Problem to solve:
Beneath this task is a listing; retype all of it exactly.

Recorded data:
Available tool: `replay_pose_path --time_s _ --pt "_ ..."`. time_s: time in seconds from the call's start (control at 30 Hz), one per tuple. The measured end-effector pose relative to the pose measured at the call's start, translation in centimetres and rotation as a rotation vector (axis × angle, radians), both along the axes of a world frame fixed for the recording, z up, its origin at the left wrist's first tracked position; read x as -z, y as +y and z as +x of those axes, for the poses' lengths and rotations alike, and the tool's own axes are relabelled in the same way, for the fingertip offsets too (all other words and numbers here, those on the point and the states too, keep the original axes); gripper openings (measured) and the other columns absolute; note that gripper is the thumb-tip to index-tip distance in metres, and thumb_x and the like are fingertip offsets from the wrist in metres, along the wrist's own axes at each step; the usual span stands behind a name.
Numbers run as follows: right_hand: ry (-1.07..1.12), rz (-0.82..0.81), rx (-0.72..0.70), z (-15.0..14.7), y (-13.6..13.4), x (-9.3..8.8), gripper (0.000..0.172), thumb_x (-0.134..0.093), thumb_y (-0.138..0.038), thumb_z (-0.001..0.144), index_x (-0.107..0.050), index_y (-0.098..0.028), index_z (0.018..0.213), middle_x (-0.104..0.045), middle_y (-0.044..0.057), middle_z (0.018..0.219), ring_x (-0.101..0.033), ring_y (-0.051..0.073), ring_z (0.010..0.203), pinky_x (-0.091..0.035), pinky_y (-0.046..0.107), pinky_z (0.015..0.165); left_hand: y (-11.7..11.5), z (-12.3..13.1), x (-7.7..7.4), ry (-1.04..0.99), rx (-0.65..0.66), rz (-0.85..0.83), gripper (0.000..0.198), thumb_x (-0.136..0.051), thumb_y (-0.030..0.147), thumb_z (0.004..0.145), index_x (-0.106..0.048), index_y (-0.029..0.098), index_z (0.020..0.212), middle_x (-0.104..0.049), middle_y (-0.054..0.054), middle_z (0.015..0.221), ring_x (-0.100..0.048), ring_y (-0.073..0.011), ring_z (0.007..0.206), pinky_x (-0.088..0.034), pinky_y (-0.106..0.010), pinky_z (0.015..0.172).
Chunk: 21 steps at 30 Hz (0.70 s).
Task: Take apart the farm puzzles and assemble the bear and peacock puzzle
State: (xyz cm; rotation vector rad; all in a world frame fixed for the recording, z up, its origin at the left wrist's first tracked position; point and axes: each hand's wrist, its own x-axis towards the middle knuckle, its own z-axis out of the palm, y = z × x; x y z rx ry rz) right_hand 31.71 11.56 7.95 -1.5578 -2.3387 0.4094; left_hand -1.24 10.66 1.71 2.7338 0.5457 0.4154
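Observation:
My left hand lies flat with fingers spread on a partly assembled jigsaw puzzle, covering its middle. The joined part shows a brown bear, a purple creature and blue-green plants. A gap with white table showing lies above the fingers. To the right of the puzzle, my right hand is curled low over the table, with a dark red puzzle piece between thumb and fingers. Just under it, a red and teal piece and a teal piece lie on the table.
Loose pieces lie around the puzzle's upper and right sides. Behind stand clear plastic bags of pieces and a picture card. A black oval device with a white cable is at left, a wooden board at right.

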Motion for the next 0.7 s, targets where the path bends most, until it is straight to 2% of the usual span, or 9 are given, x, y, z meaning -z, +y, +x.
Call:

Worked solution:
Available tool: `replay_pose_path --time_s _ --pt "_ ..."`. time_s: time in seconds from the call's start (control at 30 Hz), one per tuple. The measured end-effector pose relative to the pose measured at the call's start, translation in centimetres and rotation as a rotation vector (axis × angle, radians), both along the axes of a world frame fixed for the recording, z up, its origin at the left wrist's first tracked position; read x as -z, y as +y and z as +x of those axes, for the poses' lengths and rotations alike, and the tool's own axes are relabelled in the same way, for the fingertip offsets too (all other words and numbers here, those on the point and the states too, keep the original axes); gripper openings (measured) and the other columns absolute; note that gripper is the thumb-tip to index-tip distance in metres, and thumb_x and the like are fingertip offsets from the wrist in metres, along the wrist's own axes at each step; the usual span stands behind a name.
Numbers run as follows: right_hand: ry (-1.07..1.12), rz (-0.82..0.81), rx (-0.72..0.70), z (-15.0..14.7), y (-13.6..13.4), x (-9.3..8.8), gripper (0.000..0.172), thumb_x (-0.134..0.093), thumb_y (-0.138..0.038), thumb_z (-0.001..0.144), index_x (-0.107..0.050), index_y (-0.098..0.028), index_z (0.018..0.213), middle_x (-0.104..0.045), middle_y (-0.044..0.057), middle_z (0.018..0.219), ring_x (-0.101..0.033), ring_y (-0.051..0.073), ring_z (0.010..0.203), pinky_x (-0.091..0.035), pinky_y (-0.046..0.107), pinky_z (0.015..0.165); left_hand: y (-11.7..11.5), z (-12.3..13.1), x (-7.7..7.4), ry (-1.04..0.99), rx (-0.65..0.66), rz (-0.85..0.83), gripper (0.000..0.198), thumb_x (-0.136..0.051), thumb_y (-0.030..0.147), thumb_z (0.004..0.145), index_x (-0.106..0.048), index_y (-0.029..0.098), index_z (0.020..0.212), middle_x (-0.104..0.049), middle_y (-0.054..0.054), middle_z (0.015..0.221), ring_x (-0.100..0.048), ring_y (-0.073..0.011), ring_z (0.007..0.206), pinky_x (-0.088..0.034), pinky_y (-0.106..0.010), pinky_z (0.015..0.172).
Chunk: 21 steps at 30 Hz (0.70 s).
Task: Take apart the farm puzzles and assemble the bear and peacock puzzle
State: (xyz cm; rotation vector rad; all in a world frame fixed for the recording, z up, its origin at the left wrist's first tracked position; point and axes: each hand's wrist, its own x-axis towards the middle knuckle, its own z-axis out of the palm, y = z × x; x y z rx ry rz) right_hand 31.71 11.56 7.95 -1.5578 -2.3387 0.4094; left_hand -1.24 10.66 1.71 2.7338 0.5457 0.4154
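Observation:
My left hand lies flat with fingers spread on a partly assembled jigsaw puzzle, covering its middle. The joined part shows a brown bear, a purple creature and blue-green plants. A gap with white table showing lies above the fingers. To the right of the puzzle, my right hand is curled low over the table, with a dark red puzzle piece between thumb and fingers. Just under it, a red and teal piece and a teal piece lie on the table.
Loose pieces lie around the puzzle's upper and right sides. Behind stand clear plastic bags of pieces and a picture card. A black oval device with a white cable is at left, a wooden board at right.
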
Motion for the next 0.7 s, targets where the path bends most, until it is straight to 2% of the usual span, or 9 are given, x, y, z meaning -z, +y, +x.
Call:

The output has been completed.